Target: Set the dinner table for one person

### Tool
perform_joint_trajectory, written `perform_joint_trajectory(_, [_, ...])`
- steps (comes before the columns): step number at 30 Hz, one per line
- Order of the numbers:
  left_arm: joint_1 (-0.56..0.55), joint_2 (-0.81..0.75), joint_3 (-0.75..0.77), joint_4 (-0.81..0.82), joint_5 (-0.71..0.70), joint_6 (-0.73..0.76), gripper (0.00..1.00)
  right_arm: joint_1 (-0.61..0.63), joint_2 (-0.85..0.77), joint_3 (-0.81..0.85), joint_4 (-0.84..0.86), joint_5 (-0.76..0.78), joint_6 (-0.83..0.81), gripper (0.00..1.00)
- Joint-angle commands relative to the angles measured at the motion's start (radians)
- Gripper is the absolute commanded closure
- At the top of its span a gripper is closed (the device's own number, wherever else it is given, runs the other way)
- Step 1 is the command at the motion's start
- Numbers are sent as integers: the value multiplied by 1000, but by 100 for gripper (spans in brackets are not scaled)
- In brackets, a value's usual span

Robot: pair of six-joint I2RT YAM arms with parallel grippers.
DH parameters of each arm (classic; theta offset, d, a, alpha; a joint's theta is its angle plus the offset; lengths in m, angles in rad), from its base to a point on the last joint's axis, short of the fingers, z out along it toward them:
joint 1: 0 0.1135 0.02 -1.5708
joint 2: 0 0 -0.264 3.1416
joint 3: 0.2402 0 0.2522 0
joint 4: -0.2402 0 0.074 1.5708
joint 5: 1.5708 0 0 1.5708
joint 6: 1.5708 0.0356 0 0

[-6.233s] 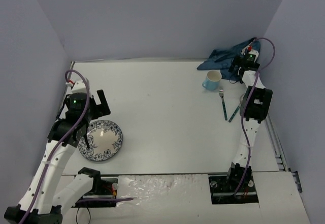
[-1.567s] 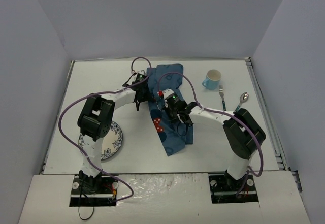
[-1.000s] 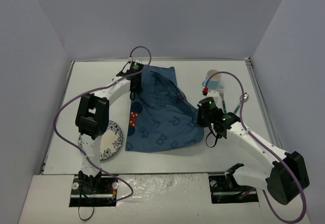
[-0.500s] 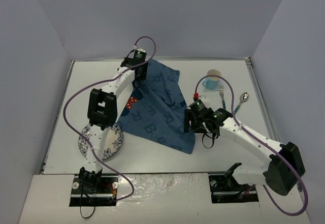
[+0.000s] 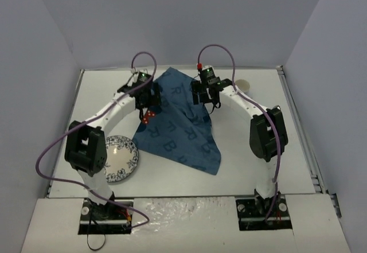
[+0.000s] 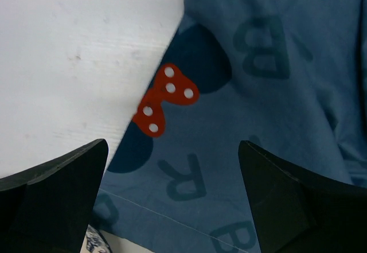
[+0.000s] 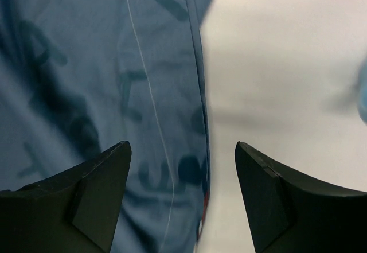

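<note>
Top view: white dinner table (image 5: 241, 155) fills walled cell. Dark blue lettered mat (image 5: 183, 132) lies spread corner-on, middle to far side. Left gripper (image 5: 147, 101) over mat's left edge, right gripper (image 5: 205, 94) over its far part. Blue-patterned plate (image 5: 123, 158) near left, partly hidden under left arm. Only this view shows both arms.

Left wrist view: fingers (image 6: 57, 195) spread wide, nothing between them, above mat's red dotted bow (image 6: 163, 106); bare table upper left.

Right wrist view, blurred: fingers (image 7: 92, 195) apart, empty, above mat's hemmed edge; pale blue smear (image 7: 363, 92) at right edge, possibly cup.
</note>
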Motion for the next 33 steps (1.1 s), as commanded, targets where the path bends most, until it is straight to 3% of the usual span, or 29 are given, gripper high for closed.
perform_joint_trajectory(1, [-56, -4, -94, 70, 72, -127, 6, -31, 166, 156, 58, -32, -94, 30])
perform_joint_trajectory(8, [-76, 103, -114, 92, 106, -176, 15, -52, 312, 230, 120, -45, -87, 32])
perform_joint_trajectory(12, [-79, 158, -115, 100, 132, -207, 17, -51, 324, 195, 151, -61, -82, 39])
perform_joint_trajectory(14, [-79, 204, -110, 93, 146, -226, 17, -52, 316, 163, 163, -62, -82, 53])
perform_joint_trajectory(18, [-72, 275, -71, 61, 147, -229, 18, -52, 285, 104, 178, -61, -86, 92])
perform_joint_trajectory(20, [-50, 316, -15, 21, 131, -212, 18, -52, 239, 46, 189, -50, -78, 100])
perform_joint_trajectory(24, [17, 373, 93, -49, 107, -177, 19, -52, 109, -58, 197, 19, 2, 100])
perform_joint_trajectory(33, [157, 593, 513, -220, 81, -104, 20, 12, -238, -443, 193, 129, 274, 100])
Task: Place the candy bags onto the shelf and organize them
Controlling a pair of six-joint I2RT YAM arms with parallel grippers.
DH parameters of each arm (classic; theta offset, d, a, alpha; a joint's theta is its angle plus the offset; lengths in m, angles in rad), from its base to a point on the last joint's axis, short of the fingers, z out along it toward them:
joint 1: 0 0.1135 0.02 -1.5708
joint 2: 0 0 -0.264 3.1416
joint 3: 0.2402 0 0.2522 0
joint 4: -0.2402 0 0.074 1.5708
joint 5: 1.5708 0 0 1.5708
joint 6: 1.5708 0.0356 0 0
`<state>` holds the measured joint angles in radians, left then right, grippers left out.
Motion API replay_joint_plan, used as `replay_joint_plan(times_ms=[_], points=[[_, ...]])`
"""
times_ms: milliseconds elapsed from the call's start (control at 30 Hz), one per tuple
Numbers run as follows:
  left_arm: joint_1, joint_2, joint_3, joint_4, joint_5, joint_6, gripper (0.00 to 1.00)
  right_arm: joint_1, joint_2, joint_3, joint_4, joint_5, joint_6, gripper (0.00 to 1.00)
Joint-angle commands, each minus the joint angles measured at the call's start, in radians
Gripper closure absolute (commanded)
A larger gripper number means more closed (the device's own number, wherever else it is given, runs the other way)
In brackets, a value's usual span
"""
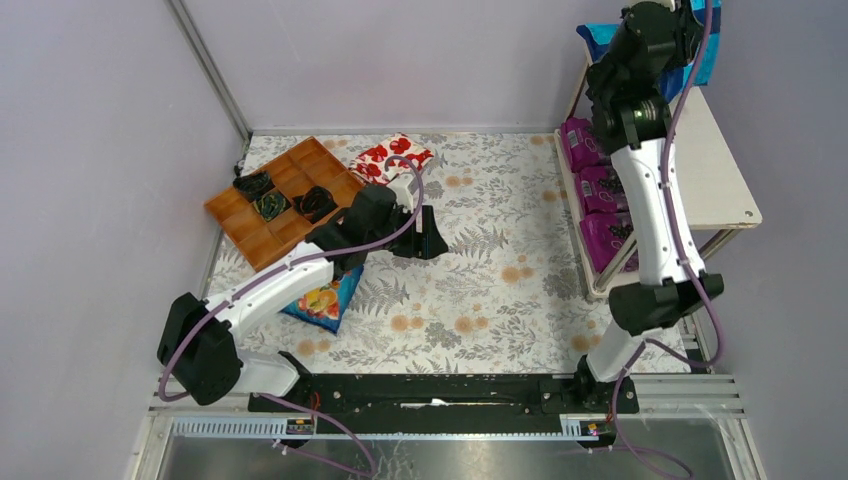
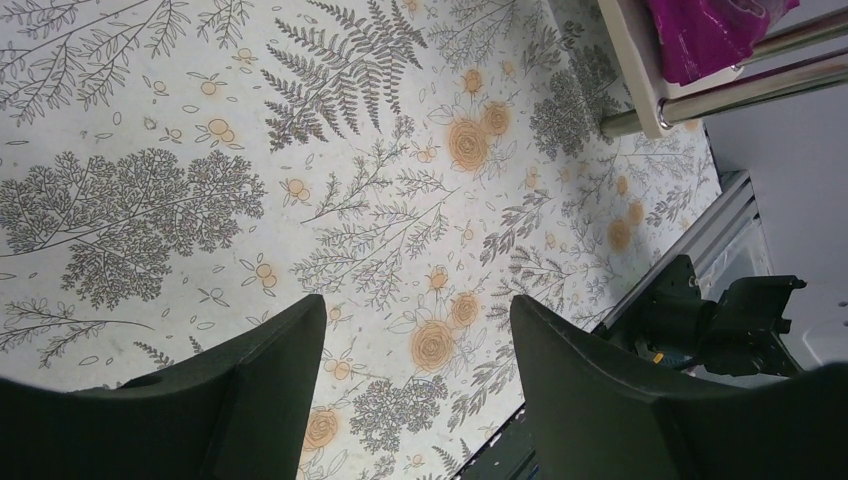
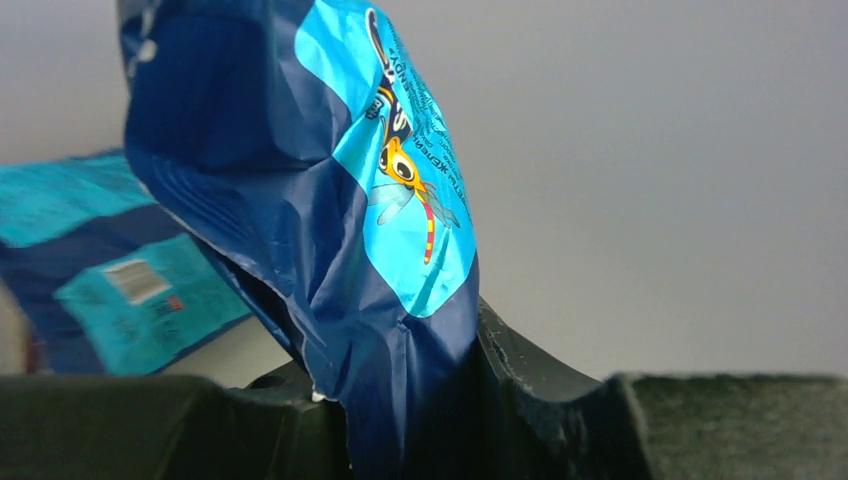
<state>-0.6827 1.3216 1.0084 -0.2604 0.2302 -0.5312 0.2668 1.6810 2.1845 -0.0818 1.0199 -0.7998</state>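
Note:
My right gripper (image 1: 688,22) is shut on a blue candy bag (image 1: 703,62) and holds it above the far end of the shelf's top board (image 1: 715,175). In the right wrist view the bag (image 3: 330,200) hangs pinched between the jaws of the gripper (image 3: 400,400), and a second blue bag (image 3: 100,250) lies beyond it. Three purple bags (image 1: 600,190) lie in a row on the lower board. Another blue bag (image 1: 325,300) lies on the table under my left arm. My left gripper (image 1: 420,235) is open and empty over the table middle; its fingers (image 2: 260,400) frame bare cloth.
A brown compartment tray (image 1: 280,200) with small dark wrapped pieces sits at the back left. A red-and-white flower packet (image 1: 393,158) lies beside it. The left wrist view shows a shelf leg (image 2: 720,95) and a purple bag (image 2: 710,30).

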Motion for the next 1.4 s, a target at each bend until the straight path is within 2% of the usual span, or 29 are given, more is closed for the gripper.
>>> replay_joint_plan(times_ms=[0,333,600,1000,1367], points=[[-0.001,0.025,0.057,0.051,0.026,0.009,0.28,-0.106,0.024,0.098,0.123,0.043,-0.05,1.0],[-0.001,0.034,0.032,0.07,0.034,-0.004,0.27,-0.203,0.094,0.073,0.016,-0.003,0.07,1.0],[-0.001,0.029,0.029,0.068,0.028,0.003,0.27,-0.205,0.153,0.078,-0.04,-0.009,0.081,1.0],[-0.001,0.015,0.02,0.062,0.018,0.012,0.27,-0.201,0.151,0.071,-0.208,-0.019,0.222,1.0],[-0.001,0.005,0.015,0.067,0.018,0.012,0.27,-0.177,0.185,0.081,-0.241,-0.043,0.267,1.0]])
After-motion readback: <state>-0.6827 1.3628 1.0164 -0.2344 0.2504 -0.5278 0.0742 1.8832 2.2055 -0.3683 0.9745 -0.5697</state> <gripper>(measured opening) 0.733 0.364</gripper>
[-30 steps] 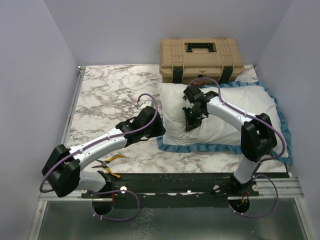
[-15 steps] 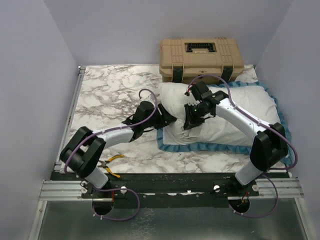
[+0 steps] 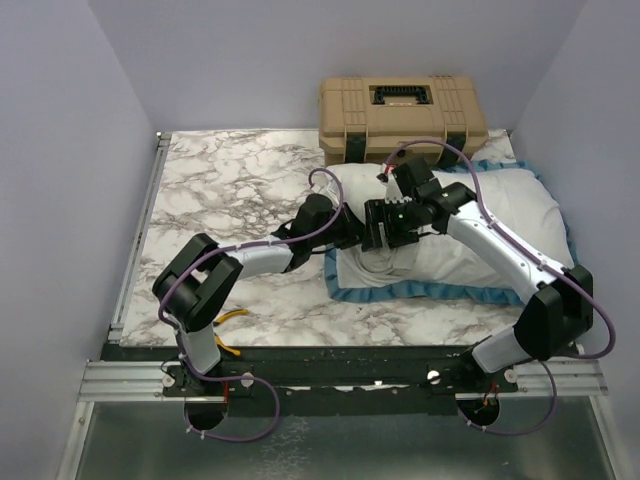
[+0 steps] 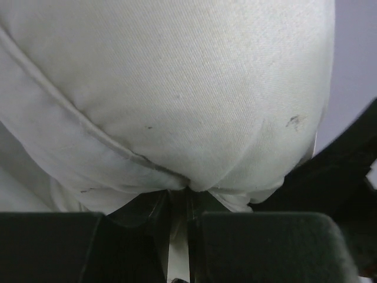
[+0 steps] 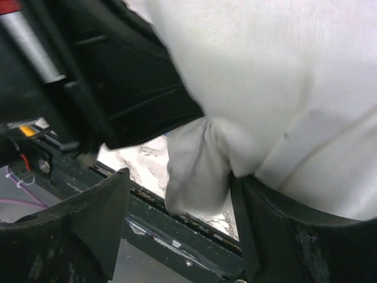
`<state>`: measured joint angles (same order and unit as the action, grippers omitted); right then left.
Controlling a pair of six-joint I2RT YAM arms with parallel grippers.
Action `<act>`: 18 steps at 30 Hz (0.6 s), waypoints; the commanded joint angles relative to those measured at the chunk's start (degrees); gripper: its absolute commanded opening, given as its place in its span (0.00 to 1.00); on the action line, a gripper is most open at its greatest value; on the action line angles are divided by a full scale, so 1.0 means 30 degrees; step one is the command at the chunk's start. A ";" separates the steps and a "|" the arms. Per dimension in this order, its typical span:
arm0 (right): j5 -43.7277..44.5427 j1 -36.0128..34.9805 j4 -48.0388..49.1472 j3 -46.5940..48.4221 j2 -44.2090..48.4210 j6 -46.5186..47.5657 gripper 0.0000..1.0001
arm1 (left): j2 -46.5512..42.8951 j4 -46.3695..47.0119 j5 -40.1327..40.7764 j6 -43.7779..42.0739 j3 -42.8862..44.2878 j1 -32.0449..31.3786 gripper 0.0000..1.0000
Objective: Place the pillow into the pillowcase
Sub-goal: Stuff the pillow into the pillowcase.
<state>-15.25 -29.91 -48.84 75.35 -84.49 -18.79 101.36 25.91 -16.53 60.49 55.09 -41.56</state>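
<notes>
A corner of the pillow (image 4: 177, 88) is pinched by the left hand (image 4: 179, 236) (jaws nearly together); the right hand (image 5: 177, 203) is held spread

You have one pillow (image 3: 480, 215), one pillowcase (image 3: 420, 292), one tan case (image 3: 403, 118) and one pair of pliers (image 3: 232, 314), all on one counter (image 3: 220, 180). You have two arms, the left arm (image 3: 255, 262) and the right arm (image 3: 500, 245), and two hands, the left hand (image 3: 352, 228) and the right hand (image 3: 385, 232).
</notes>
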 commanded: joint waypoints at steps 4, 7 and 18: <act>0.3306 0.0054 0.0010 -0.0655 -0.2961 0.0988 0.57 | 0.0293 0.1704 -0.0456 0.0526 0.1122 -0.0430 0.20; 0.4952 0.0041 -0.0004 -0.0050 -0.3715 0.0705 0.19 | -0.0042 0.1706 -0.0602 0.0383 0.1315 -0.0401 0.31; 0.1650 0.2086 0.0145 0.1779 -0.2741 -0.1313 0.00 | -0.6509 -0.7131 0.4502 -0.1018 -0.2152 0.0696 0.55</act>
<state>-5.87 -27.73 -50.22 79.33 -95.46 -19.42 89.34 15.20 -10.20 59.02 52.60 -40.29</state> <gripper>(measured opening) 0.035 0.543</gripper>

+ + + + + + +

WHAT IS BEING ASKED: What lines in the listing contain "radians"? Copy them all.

EXERCISE ANSWER:
- Joint-angle commands relative to the angles measured at the motion's start (radians)
`<state>` holds the measured joint angles in radians, left then right, grippers left out.
Joint-angle commands, each minus the joint angles measured at the call's start, in radians

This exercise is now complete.